Producing output as follows:
 
CL-USER> (demonstrate)
The applicable methods list on base-class for 'myprint is:
(#<STANDARD-METHOD MYPRINT :AROUND (T BASE-CLASS) {100CEC1243}>
 #<STANDARD-METHOD MYPRINT (T BASE-CLASS) {100CD87083}>)

And now we run 'myprint on a base-class object:
Entering base-class :around method.
Calling next method.
Entering base-class primary method.
Leaving base-class primary method.
Leaving base-class :around method.

The applicable methods list on derived-class for 'myprint is:
(#<STANDARD-METHOD MYPRINT (T DERIVED-CLASS) {100CF3AB63}>
 #<STANDARD-METHOD MYPRINT :AROUND (T BASE-CLASS) {100CEC1243}>
 #<STANDARD-METHOD MYPRINT (T BASE-CLASS) {100CD87083}>)

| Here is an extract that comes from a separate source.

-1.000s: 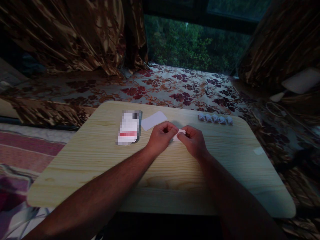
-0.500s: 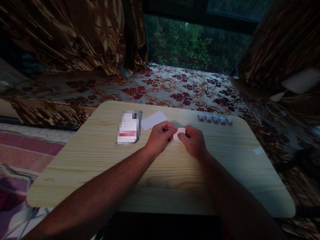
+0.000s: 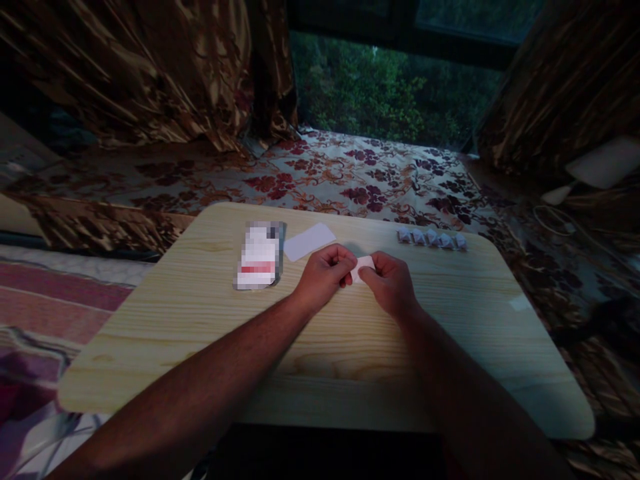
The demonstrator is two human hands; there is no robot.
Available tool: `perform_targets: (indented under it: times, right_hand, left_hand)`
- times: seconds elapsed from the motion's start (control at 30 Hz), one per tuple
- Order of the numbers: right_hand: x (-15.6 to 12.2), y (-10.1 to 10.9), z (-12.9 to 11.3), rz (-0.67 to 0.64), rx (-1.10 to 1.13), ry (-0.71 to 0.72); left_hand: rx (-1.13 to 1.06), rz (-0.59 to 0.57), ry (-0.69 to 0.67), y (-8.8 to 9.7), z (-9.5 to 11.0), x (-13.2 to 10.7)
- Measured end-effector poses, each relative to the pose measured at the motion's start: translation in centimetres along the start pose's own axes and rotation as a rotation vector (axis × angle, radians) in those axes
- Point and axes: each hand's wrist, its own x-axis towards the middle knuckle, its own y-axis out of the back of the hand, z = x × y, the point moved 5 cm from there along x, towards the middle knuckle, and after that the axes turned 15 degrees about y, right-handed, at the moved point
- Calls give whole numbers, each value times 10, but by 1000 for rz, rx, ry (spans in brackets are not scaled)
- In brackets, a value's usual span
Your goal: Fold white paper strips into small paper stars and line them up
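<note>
A small piece of white paper [image 3: 362,267] is held between my two hands, above the middle of the wooden table. My left hand [image 3: 327,275] pinches its left edge with thumb and fingers. On the other side, my right hand [image 3: 393,280] grips it, the thumb lying over its front. Fingers cover part of the paper, so I cannot tell how it is folded. Just beyond my left hand lies a pale stack or pad of paper [image 3: 310,241]. Several small folded paper shapes [image 3: 433,238] stand in a row at the far right of the table.
A blurred-out packet [image 3: 259,257] with a red band lies on the left of the table [image 3: 200,320]. Clear tape or a light scrap [image 3: 520,303] sits near the right edge. Behind are a floral-covered ledge [image 3: 365,173], curtains [image 3: 190,73] and a white lamp [image 3: 605,163].
The paper between my fingers is tilted slightly more, its right side higher. Both hands keep their hold, and the view has shifted a little.
</note>
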Motion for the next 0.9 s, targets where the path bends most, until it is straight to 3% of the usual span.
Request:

And now we run 'myprint on a derived-class object:
Entering base-class :around method.
Calling next method.
Entering derived-class primary method.
Leaving derived-class primary method.
Leaving base-class :around method.
NIL

You’ll notice that, for the derived class, it looks as if the order is wrong, because the base-class :around method was called, not the derived-class primary method.  Under method combination rules, if there are any :around methods, then the most specific :around method is invoked instead of any primary methods.  If that :around method invokes call-next-method, it then goes on through the rules we detailed before, under call-next-method.  So, the :around method, though second in the list of returned methods, overrides the more specific primary method.  Then, because of the call-next-method form, the more specific primary method is called.